The provided text does not contain any information about acceptance criteria or a study proving the device meets acceptance criteria.
The document is a 510(k) notification and the FDA's response letter indicating substantial equivalence to predicate devices. This type of submission focuses on demonstrating that a new device is as safe and effective as a legally marketed predicate device, rather than on new clinical performance studies with acceptance criteria, which are typically required for Novel devices or PMA submissions.
Therefore, I cannot fulfill the request to provide information about acceptance criteria and a study that proves the device meets those criteria because that information is not present in the provided text.
§ 872.3640 Endosseous dental implant.
(a)
Identification. An endosseous dental implant is a prescription device made of a material such as titanium or titanium alloy that is intended to be surgically placed in the bone of the upper or lower jaw arches to provide support for prosthetic devices, such as artificial teeth, in order to restore a patient's chewing function.(b)
Classification. (1) Class II (special controls). The device is classified as class II if it is a root-form endosseous dental implant.
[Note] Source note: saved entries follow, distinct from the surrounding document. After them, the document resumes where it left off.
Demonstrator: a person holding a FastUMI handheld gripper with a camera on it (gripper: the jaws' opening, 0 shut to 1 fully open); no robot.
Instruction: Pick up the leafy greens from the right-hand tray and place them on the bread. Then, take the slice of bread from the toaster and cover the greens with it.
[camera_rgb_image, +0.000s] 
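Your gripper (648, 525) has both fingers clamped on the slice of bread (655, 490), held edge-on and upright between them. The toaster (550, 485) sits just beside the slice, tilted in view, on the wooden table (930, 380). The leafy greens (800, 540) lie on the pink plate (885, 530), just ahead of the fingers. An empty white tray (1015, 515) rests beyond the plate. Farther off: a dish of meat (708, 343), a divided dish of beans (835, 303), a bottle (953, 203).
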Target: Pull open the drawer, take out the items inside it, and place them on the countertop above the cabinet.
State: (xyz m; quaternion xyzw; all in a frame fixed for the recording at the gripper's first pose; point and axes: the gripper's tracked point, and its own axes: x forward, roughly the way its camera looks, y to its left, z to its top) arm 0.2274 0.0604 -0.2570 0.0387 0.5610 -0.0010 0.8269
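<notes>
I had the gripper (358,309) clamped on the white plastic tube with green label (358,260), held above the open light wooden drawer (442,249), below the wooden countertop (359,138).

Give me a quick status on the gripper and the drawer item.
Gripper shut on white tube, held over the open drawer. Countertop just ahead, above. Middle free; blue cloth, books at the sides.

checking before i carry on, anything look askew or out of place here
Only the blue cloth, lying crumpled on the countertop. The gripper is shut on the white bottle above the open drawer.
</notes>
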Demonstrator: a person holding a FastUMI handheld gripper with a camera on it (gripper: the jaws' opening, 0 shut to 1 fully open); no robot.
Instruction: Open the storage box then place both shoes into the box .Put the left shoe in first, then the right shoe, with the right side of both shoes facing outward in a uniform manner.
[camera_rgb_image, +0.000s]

The root-form endosseous dental implant is characterized by four geometrically distinct types: Basket, screw, solid cylinder, and hollow cylinder. The guidance document entitled “Class II Special Controls Guidance Document: Root-Form Endosseous Dental Implants and Endosseous Dental Implant Abutments” will serve as the special control. (See § 872.1(e) for the availability of this guidance document.)(2)
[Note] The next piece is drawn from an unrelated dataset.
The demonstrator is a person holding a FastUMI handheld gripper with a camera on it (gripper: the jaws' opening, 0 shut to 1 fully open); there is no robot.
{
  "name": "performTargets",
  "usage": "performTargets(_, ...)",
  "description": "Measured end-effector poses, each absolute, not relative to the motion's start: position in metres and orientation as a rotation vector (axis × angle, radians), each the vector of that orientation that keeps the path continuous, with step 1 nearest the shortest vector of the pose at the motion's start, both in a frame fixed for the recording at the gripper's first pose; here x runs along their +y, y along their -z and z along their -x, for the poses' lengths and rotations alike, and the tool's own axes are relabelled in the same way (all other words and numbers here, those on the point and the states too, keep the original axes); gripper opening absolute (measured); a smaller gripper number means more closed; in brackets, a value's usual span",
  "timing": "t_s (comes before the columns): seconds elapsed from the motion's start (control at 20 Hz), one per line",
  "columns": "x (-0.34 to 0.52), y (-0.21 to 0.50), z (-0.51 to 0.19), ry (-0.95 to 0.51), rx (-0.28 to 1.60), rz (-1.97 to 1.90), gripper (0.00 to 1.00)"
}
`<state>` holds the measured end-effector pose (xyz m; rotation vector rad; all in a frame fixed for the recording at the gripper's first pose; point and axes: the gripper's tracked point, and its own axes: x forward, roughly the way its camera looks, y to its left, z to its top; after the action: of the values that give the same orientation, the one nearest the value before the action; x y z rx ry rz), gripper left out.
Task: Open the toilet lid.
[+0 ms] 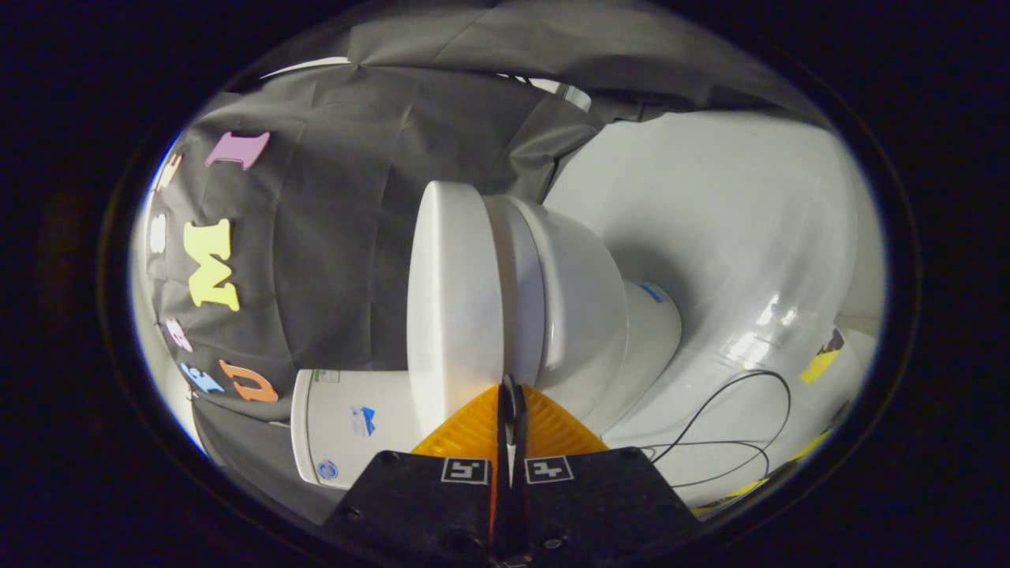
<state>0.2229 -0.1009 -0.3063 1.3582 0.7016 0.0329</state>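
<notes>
Nearest of all, the gripper [509, 394] has its two fingers pressed together with only a thin slit between them, and nothing is pinched in that slit. Each finger mount carries a small square marker just behind the ribbed pads. The joined tips point at the seam where the toilet lid [454, 308] meets the seat [521, 292], and they sit right at the lid's near edge; whether they actually touch it cannot be told. The whole scene appears rolled on its side, so the white lid shows as a tall, smooth slab just ahead of the fingers, lying flat against the seat and therefore closed. On the other side of the seat swells the white bowl [584, 292], which narrows into the pedestal base [651, 331] resting on the pale glossy floor [726, 229]. On the lid's side, close beside the fingers, stands the white cistern [347, 426], bearing a few small stickers. A thin black cable [742, 410] loops over the floor near the base, and beyond it a yellow and dark mark [821, 359] lies on the floor. Farthest off, the black cloth wall [355, 197] of the booth hangs behind the toilet in loose folds.
</notes>
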Motion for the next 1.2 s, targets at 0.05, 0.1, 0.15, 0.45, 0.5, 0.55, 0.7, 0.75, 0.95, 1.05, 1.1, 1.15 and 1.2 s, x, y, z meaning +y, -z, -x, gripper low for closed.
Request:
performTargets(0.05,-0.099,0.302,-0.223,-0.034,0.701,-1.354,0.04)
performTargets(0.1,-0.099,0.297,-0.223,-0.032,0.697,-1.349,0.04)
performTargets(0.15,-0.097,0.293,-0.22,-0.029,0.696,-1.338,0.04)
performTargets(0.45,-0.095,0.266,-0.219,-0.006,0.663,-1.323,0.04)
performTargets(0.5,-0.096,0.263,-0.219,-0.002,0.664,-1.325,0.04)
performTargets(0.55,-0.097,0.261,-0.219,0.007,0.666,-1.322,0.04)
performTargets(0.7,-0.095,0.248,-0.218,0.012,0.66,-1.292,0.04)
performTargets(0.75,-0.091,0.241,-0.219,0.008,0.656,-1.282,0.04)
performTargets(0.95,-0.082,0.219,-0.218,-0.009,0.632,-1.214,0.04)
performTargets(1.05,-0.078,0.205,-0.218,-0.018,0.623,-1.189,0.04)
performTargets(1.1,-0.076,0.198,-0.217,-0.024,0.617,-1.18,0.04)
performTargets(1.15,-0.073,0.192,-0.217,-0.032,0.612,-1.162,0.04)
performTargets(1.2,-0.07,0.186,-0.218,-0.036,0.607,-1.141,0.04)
Classification. Class II (special controls). The device is classified as class II if it is a blade-form endosseous dental implant. The special controls for this device are:(i) The design characteristics of the device must ensure that the geometry and material composition are consistent with the intended use;
(ii) Mechanical performance (fatigue) testing under simulated physiological conditions to demonstrate maximum load (endurance limit) when the device is subjected to compressive and shear loads;
(iii) Corrosion testing under simulated physiological conditions to demonstrate corrosion potential of each metal or alloy, couple potential for an assembled dissimilar metal implant system, and corrosion rate for an assembled dissimilar metal implant system;
(iv) The device must be demonstrated to be biocompatible;
(v) Sterility testing must demonstrate the sterility of the device;
(vi) Performance testing to evaluate the compatibility of the device in a magnetic resonance (MR) environment;
(vii) Labeling must include a clear description of the technological features, how the device should be used in patients, detailed surgical protocol and restoration procedures, relevant precautions and warnings based on the clinical use of the device, and qualifications and training requirements for device users including technicians and clinicians;
(viii) Patient labeling must contain a description of how the device works, how the device is placed, how the patient needs to care for the implant, possible adverse events and how to report any complications; and
(ix) Documented clinical experience must demonstrate safe and effective use and capture any adverse events observed during clinical use.